The 1.75% annual raise will increase Nebraska’s minimum wage by 26 to 30 cents annually for its first eight years in effect. Under the bill, the state’s minimum wage would surpass $16 an hour in 2031 and breach $17 per hour in 2035.
But the compromise did not appease Democrats, who were unmoved by the guaranteed annual increase and filibustered Raybould’s bill again Wednesday, casting it as an attempt to chip away at the will of Nebraska voters.
Under the law passed by voters, Nebraska’s minimum wage was set to rise annually according to the Midwest consumer price index, which has risen by as much as as 9.5% in recent years and hasn’t dipped below 2.5% since at least 2022 — meaning the fixed annual increase established by Raybould’s bill will raise the minimum wage by less than what the voter-approved law originally would have based off recent data.
“If inflation is increasing and the price of eggs or the price of gas or the price of housing is going up, and we artificially restrain minimum wage earnings from keeping pace with that, it drives working families deeper into poverty,” said Sen. Danielle Conrad of Lincoln, who led Wednesday’s filibuster against Raybould’s bill.
Opponents, too, pointed to the 2022 election results in which more than 57% of voters — including voters in 37 of Nebraska’s 49 legislative districts — backed the hike to the state’s minimum wage, which lawmakers have never voted to raise.
Raybould’s bill is one of several introduced this year that seek to narrow laws enacted by Nebraska voters in recent years. Lawmakers have granted first-round approval to a bill that would exclude certain employees from the paid sick leave law passed by nearly 75% of voters in November, while a bill to implement voter-approved medical cannabis laws remains stuck in the Legislature’s General Affairs Committee.
“It’s just ridiculous,” Omaha Sen. Terrell McKinney said, calling for the Legislature to rebrand itself “the … Legislature to go against the will of the people of Nebraska.”

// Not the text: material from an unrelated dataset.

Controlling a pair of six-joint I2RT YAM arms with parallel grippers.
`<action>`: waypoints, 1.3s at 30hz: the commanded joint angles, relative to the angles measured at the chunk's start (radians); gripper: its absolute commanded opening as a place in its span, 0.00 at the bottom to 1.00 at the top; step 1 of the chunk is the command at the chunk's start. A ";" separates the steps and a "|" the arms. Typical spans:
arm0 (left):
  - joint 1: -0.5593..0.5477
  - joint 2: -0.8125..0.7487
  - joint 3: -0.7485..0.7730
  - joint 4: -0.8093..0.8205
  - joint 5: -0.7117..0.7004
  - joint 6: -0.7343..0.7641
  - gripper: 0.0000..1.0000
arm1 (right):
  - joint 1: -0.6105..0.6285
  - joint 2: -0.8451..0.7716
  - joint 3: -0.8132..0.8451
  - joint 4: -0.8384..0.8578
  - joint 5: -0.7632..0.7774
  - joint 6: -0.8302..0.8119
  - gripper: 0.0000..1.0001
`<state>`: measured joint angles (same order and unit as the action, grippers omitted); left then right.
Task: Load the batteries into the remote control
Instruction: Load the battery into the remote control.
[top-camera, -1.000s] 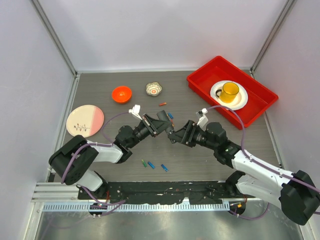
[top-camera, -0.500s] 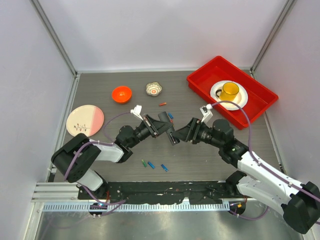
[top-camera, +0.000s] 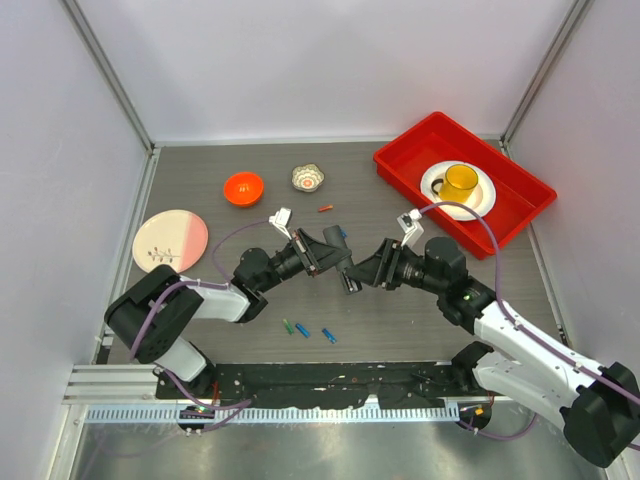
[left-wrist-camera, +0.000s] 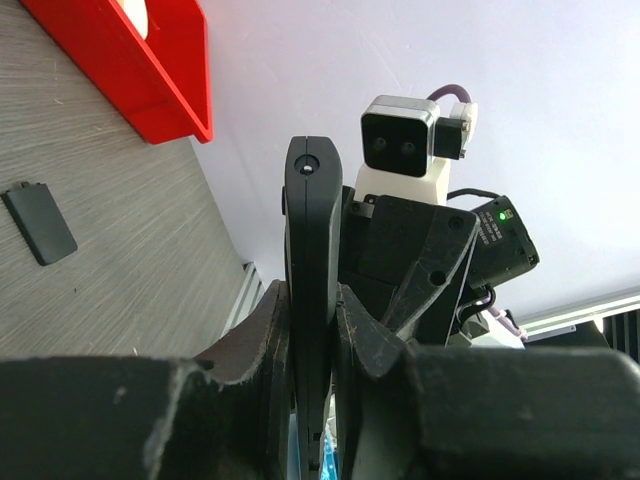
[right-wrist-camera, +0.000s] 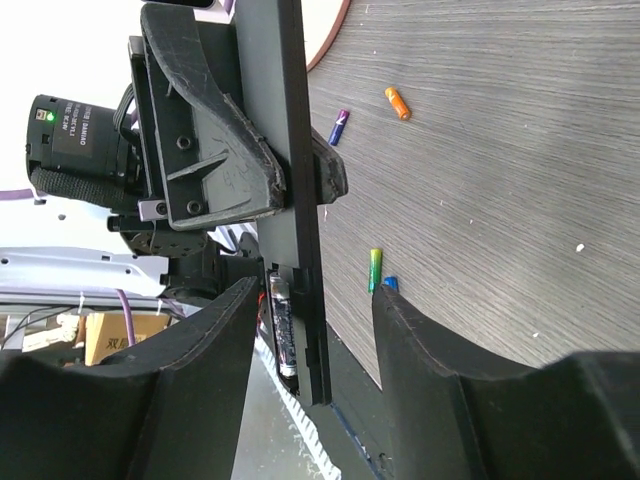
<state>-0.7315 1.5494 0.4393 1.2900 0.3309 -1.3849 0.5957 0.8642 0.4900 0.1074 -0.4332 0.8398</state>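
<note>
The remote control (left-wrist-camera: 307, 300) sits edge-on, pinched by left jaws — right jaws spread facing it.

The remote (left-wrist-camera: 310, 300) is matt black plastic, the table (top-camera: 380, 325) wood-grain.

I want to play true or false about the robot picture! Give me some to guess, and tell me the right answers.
1. The left tool is clamped on the remote control. True.
2. The yellow cup sits inside the orange bowl. False: it stands on the white plate in the red tray.
3. Some batteries lie loose on the table. True.
4. The right tool is squeezed shut. False: its fingers stand wide apart, with the end of the remote control between them.
</note>
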 joint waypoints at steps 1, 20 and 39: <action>0.006 0.000 0.032 0.258 0.017 -0.005 0.00 | -0.011 -0.016 -0.004 0.025 -0.019 -0.019 0.53; -0.002 -0.020 0.033 0.256 -0.027 0.009 0.00 | -0.019 0.021 -0.050 0.075 -0.035 0.010 0.45; -0.023 -0.015 0.035 0.256 -0.085 0.033 0.00 | -0.010 0.036 -0.041 0.066 -0.019 0.010 0.45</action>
<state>-0.7452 1.5494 0.4393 1.2602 0.2733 -1.3556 0.5785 0.9127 0.4465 0.1871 -0.4519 0.8631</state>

But Raybould and her Republican allies in the body disputed the notion that they were undermining state voters, noting that Nebraska’s constitution gives lawmakers the right to amend laws passed by voters and casting doubt on the purity of the $3.57 million ballot campaign that led to the minimum wage increase.
“By my estimation, it’s almost $3.5 million they spent to promote this ballot question, and they got about 330,000 votes,” Sen. Mike Moser of Columbus said. “So it’s not so much the will of the people as it is the will of the people from Washington, D.C., that contributed all this money.”
Sen. Kathleen Kauth of Omaha, meanwhile, argued that the “minimum wage was not put in place to support families.”
“Minimum wage was put in place as a safeguard against people being used too much,” she said. “If you want more money — if you need more money — ask for more responsibility, increase your skills, change yourself rather than asking the government to do it for you and you don’t change anything at all.”
After four hours of debate, the Legislature voted 33-16 to end the filibuster as Raybould, a Democrat, joined nearly every Republican to push the bill to the final round of debate.